▶ **What is needed**: Copy out the full listing that comes next, exactly.

▶ **Data**:
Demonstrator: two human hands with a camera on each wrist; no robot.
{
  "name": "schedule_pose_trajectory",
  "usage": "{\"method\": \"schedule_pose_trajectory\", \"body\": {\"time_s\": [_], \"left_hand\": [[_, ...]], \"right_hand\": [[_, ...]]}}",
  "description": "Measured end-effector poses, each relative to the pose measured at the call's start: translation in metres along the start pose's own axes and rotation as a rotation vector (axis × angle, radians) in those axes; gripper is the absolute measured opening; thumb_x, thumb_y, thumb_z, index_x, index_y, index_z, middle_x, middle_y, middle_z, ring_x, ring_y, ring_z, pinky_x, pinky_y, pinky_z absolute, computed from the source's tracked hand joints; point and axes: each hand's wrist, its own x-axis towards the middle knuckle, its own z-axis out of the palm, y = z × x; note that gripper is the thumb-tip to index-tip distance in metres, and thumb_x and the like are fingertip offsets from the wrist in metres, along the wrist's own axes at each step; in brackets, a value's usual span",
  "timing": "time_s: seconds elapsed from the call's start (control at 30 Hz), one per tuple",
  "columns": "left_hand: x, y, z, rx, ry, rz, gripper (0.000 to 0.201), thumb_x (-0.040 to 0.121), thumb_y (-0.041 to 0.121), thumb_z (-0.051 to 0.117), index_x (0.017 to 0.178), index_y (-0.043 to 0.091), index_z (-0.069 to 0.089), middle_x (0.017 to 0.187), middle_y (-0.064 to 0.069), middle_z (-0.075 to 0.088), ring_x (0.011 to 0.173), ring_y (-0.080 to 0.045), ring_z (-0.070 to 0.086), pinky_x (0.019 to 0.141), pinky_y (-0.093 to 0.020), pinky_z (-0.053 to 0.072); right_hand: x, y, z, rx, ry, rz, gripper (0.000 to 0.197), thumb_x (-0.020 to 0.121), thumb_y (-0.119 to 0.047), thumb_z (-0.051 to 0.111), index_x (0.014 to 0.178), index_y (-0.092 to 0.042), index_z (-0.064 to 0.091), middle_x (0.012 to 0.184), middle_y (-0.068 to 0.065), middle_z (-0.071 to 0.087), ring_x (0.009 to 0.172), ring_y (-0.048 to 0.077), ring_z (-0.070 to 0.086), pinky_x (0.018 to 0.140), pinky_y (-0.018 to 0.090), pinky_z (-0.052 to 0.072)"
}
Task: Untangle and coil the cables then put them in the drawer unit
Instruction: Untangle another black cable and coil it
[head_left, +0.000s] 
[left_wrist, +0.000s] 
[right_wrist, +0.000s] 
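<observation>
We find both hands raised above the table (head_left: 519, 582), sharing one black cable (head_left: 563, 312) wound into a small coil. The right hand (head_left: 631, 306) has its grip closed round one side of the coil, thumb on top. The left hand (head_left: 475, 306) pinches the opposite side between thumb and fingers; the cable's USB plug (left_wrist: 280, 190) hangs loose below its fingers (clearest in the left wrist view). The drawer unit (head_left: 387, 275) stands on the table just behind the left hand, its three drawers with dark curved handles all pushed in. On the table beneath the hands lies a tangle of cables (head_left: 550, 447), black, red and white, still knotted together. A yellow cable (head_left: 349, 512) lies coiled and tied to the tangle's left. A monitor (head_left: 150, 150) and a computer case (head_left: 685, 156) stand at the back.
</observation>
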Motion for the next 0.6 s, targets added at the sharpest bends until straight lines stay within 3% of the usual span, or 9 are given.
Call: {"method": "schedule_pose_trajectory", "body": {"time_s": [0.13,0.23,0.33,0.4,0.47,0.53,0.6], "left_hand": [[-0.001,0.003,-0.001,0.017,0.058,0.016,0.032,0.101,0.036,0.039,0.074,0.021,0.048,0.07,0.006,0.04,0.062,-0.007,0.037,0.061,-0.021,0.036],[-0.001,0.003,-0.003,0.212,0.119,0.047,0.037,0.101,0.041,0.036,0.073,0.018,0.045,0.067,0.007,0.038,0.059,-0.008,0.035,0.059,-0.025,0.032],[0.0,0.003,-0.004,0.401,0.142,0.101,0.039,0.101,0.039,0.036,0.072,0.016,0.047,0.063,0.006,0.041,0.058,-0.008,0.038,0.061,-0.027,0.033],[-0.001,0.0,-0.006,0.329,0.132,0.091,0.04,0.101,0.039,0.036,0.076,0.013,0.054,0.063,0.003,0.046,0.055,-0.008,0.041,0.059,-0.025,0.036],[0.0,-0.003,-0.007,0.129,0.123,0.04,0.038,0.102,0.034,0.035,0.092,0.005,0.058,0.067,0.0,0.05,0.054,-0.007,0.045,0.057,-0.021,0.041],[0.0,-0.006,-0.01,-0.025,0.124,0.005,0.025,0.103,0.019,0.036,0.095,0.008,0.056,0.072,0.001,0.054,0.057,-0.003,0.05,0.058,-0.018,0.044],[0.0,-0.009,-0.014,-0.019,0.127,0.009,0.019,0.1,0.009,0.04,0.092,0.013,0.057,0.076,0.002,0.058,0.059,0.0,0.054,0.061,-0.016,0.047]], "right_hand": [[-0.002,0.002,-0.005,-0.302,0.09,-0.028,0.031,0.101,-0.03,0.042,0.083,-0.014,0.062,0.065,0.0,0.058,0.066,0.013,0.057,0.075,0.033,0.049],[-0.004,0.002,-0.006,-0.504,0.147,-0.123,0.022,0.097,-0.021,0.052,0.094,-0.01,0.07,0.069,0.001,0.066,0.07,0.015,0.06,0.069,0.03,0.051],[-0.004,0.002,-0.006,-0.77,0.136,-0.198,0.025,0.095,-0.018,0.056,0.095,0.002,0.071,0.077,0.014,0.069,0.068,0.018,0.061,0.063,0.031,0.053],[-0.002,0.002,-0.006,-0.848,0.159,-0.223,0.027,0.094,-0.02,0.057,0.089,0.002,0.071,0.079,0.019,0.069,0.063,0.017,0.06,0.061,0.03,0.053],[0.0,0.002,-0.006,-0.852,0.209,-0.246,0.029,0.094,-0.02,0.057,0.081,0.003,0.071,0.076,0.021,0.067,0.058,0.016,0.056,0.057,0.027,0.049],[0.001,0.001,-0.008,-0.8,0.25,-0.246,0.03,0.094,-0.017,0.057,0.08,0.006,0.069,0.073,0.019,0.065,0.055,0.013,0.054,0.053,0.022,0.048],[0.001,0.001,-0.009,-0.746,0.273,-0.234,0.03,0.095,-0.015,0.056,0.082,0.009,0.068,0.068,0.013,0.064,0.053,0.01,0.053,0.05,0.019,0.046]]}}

▶ **Solution to the exercise**:
Demonstrator: two human hands with a camera on each wrist; no robot.
{
  "name": "schedule_pose_trajectory",
  "usage": "{\"method\": \"schedule_pose_trajectory\", \"body\": {\"time_s\": [_], \"left_hand\": [[_, ...]], \"right_hand\": [[_, ...]]}}",
  "description": "Measured end-effector poses, each relative to the pose measured at the call's start: translation in metres along the start pose's own axes and rotation as a rotation vector (axis × angle, radians) in those axes; gripper is the absolute measured opening; thumb_x, thumb_y, thumb_z, index_x, index_y, index_z, middle_x, middle_y, middle_z, ring_x, ring_y, ring_z, pinky_x, pinky_y, pinky_z absolute, computed from the source's tracked hand joints; point and axes: each hand's wrist, its own x-axis towards the middle knuckle, its own z-axis out of the palm, y = z × x; note that gripper is the thumb-tip to index-tip distance in metres, and thumb_x and the like are fingertip offsets from the wrist in metres, along the wrist's own axes at each step; in brackets, a value's usual span",
  "timing": "time_s: seconds elapsed from the call's start (control at 30 Hz), one per tuple",
  "columns": "left_hand: x, y, z, rx, ry, rz, gripper (0.000 to 0.201), thumb_x (-0.040 to 0.121), thumb_y (-0.041 to 0.121), thumb_z (-0.051 to 0.117), index_x (0.017 to 0.178), index_y (-0.043 to 0.091), index_z (-0.069 to 0.089), middle_x (0.017 to 0.187), middle_y (-0.064 to 0.069), middle_z (-0.075 to 0.088), ring_x (0.011 to 0.173), ring_y (-0.080 to 0.045), ring_z (-0.070 to 0.086), pinky_x (0.019 to 0.141), pinky_y (-0.093 to 0.020), pinky_z (-0.053 to 0.072); right_hand: x, y, z, rx, ry, rz, gripper (0.000 to 0.197), thumb_x (-0.020 to 0.121), thumb_y (-0.119 to 0.047), thumb_z (-0.051 to 0.111), index_x (0.014 to 0.178), index_y (-0.092 to 0.042), index_z (-0.064 to 0.091), middle_x (0.012 to 0.184), middle_y (-0.068 to 0.065), middle_z (-0.071 to 0.087), ring_x (0.009 to 0.172), ring_y (-0.048 to 0.077), ring_z (-0.070 to 0.086), pinky_x (0.018 to 0.140), pinky_y (-0.018 to 0.090), pinky_z (-0.052 to 0.072)"
}
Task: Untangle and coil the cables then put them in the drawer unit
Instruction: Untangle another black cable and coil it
[head_left, +0.000s] 
[left_wrist, +0.000s] 
[right_wrist, +0.000s] 
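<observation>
We find both hands raised above the table (head_left: 519, 582), sharing one black cable (head_left: 563, 312) wound into a small coil. The right hand (head_left: 631, 306) has its grip closed round one side of the coil, thumb on top. The left hand (head_left: 475, 306) pinches the opposite side between thumb and fingers; the cable's USB plug (left_wrist: 280, 190) hangs loose below its fingers (clearest in the left wrist view). The drawer unit (head_left: 387, 275) stands on the table just behind the left hand, its three drawers with dark curved handles all pushed in. On the table beneath the hands lies a tangle of cables (head_left: 550, 447), black, red and white, still knotted together. A yellow cable (head_left: 349, 512) lies coiled and tied to the tangle's left. A monitor (head_left: 150, 150) and a computer case (head_left: 685, 156) stand at the back.
</observation>
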Motion for the next 0.6 s, targets added at the sharpest bends until straight lines stay within 3% of the usual span, or 9 are given.
Call: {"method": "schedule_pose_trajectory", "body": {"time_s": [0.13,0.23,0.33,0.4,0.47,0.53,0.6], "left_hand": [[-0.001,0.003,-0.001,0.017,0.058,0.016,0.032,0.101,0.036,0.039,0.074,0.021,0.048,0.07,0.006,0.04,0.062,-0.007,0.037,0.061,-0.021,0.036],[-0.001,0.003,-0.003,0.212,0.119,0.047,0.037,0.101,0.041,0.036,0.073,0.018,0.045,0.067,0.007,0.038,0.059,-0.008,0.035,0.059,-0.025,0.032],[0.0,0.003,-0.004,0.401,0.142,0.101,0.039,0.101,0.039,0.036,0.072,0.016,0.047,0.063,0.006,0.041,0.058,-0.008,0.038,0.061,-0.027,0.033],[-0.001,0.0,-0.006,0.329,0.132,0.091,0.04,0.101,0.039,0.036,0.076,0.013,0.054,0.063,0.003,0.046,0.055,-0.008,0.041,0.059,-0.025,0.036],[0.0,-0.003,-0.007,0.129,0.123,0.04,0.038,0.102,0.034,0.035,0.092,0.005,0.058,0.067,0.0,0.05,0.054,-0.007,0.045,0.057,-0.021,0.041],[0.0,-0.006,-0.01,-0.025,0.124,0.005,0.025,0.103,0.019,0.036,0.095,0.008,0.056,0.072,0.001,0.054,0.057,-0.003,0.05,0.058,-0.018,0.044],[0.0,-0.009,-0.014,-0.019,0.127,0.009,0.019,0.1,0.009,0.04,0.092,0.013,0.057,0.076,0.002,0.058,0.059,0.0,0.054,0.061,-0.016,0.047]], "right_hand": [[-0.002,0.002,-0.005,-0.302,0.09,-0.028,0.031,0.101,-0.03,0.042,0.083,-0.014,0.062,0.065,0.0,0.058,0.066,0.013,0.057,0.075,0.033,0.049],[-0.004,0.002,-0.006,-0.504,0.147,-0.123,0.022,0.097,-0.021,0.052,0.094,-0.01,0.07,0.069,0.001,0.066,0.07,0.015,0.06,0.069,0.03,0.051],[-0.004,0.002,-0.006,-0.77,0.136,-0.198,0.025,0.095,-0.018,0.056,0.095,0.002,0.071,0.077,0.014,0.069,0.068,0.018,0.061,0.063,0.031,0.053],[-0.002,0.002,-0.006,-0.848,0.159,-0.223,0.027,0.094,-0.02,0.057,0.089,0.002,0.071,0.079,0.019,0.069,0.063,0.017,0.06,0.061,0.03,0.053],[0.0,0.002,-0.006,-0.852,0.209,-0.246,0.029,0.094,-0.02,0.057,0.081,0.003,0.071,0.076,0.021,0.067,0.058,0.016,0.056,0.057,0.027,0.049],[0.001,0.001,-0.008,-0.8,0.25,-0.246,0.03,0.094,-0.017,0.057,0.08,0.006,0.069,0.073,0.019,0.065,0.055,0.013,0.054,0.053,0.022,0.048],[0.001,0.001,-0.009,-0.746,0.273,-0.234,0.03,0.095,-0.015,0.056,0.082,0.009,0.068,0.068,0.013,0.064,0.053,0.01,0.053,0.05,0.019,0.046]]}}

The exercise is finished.